While much of the previous research has suggested that the benefits of HRV biofeedback relate to an increase in parasympathetic vagal activity associated with increasing the amount of HRV, recent findings suggest that the stability of HRV oscillatory pattern is also important. A research group at the University of Southern California recently conducted a randomized controlled trial to examine the effect of different heart rate oscillatory patterns on the brain and brain-derived proteins.23-25 This study randomly assigned younger and older adults to daily HRV biofeedback to elicit either a pattern of coherent, high-amplitude heart rate oscillations using slow-paced breathing, or low-amplitude heart rate oscillations through self-selected relaxation practices aimed at maintaining a low and steady heart rate over time. After 4-5-weeks, participants who targeted the high-coherence oscillatory HRV pattern showed an increase in brain volume in a region of the hippocampus, 23 enhanced neuroimaging signals associated with cognition and arousal, 24 and desirable changes in plasma Alzheimer’s disease-related proteins. 25 While these findings are novel and warrant replication in further studies, they point to 2 potential observations: (1) The effects of generating a high-amplitude, coherent heart rate oscillatory pattern go beyond increasing autonomic flexibility, and also have a regulatory influence that is registered at the level of the brain, and (2) Slow-paced breathing at the natural coherence frequency to achieve greater stability and a wider range in HRV creates more desirable neurophysiological effects than maintaining a narrow range of heart rate, as occurs with mindfulness meditation or relaxation on its own. The latter point was further confirmed by a group of researchers at Stanford University who found that 5-minutes of controlled breathwork, especially cyclical sighing, produced greater improvements in mood and physiological arousal compared to 5-minutes of mindfulness meditation. 26 Although more research is needed, these findings suggest that practices that change afferent signaling—like slow, rhythmic breathing and coherent HRV patterns—can positively affect brain function and other neuro-chemical pathways.

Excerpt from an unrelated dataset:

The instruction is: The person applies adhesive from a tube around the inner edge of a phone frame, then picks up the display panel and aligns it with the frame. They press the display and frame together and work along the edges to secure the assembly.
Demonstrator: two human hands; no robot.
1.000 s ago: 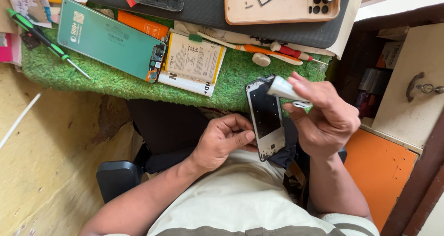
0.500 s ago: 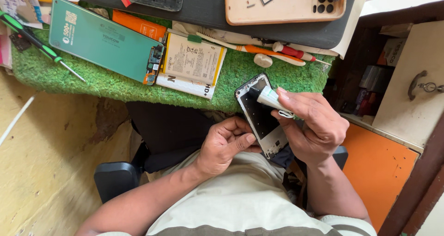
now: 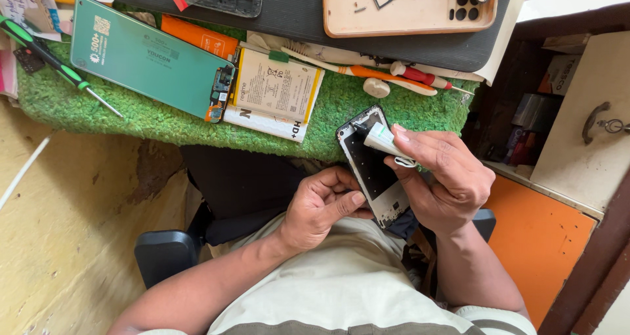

HeartMath’s Coherence Model and Outcomes

The heart and brain communicate through a dynamic bidirectional system involving neural (ie. vagal and spinal pathways), hormonal (ie. adrenaline and oxytocin), mechanical (ie. baroreceptor feedback), and electromagnetic signals that are integrated within the limbic system and central autonomic network to regulate physiological and emotional states.27,28 Over the last 3 decades, research by the HeartMath Institute has helped to describe the influence of afferent signals from the heart on brain activity, emotional experience, and overall performance, and has created practical, scientifically-validated tools that combine HRV biofeedback with heart-focused techniques for self-regulation.28-30 Distinct from traditional clinical-grade and other commercially-available HRV biofeedback systems, which focus on training with paced breathing or simply calculate HRV metrics, the HeartMath system provides real-time interactive feedback that trains users in both physiological and emotional self-regulation through the generation of a coherent heart rhythm pattern.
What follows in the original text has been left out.